Europa representa un caso singular a escala mundial, ya que alberga poblaciones relativamente importantes de grandes carnívoros en un territorio intensamente humanizado. España ocupa una posición estratégica en este contexto debido a la presencia de las tres especies emblemáticas. Andalucía, por su parte, constituye un escenario especialmente relevante por el papel histórico y simbólico del lince ibérico y por el debate creciente sobre la recuperación del lobo.

Actualmente, la percepción social de los grandes mamíferos es diversa y en ocasiones, contradictoria. En los entornos urbanos y entre amplios sectores de la población existe una visión positiva asociada a la conservación de la naturaleza, el ecoturismo y el valor patrimonial de la biodiversidad. Sin embargo, en muchas áreas rurales persisten conflictos vinculados a los daños al ganado, la competencia cinegética o la sensación de imposición administrativa.

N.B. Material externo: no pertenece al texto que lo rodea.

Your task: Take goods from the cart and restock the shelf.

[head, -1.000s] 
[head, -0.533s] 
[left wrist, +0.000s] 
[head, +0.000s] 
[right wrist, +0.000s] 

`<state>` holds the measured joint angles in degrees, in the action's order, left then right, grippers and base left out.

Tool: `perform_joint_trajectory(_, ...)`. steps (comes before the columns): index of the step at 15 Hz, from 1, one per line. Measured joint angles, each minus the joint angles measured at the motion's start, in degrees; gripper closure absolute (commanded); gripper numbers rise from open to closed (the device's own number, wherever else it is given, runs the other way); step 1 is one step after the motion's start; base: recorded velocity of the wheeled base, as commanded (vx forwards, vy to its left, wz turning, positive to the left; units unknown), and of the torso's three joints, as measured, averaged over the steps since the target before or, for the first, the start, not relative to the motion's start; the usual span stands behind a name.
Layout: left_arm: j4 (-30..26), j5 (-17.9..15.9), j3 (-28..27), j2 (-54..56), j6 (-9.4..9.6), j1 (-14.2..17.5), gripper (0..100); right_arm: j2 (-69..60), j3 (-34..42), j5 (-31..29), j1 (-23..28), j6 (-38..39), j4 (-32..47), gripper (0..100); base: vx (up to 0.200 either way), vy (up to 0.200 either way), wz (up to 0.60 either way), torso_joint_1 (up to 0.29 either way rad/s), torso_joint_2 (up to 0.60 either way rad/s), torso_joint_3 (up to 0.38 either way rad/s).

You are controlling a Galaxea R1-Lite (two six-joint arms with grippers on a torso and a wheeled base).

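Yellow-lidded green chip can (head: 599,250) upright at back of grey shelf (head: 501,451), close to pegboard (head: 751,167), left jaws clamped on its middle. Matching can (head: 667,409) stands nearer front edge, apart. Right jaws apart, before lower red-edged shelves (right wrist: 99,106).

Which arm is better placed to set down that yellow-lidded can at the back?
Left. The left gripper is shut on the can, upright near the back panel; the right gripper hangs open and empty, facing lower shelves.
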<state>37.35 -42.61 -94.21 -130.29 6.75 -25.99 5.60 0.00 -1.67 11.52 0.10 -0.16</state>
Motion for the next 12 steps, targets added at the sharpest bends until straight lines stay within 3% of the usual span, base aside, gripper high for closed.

Uno de los instrumentos jurídicos más relevantes para la conservación de la fauna europea es el Convenio relativo a la conservación de la vida silvestre y del medio natural en Europa, conocido como Convenio de Berna, aprobado en 1979. Estableció obligaciones para proteger especies amenazadas y sus hábitats, limitando la captura, persecución y destrucción de ejemplares. El convenio supuso un cambio de paradigma, ya que por primera vez se reconocía la necesidad de conservar la fauna salvaje a escala continental. Especies como el lobo, el oso pardo o el lince quedaron incluidas en diferentes anexos con distintos niveles de protección.

La Unión Europea reforzó la protección mediante la Directiva 92/43/CEE, conocida como Directiva Hábitats. Esta norma constituye el eje central de la conservación de especies y espacios naturales europeos. Establece medidas de conservación estricta para numerosas especies de grandes mamíferos y obliga a los Estados miembros a designar Zonas Especiales de Conservación integradas en la Red Natura 2000, que representa actualmente la mayor red coordinada de espacios protegidos del mundo. Su objetivo no es excluir las actividades humanas, sino garantizar que estas sean compatibles con la conservación de la biodiversidad. En el caso de los grandes mamíferos, la directiva promueve la coexistencia mediante medidas preventivas, compensaciones económicas y planes de gestión.

En las últimas décadas, la Comisión Europea ha impulsado políticas orientadas a la coexistencia entre grandes carnívoros y actividades humanas, y ha insistido en que la conservación a largo plazo solo es viable si existe aceptación social. Por ello, las políticas actuales intentan combinar protección ecológica y sostenibilidad económica.

No obstante, el debate sigue siendo intenso. Algunos estados miembros y regiones rurales consideran excesivamente restrictiva la protección de determinadas especies, especialmente del lobo. Las discusiones sobre la flexibilización de los niveles de protección reflejan la dificultad de armonizar intereses ecológicos y productivos.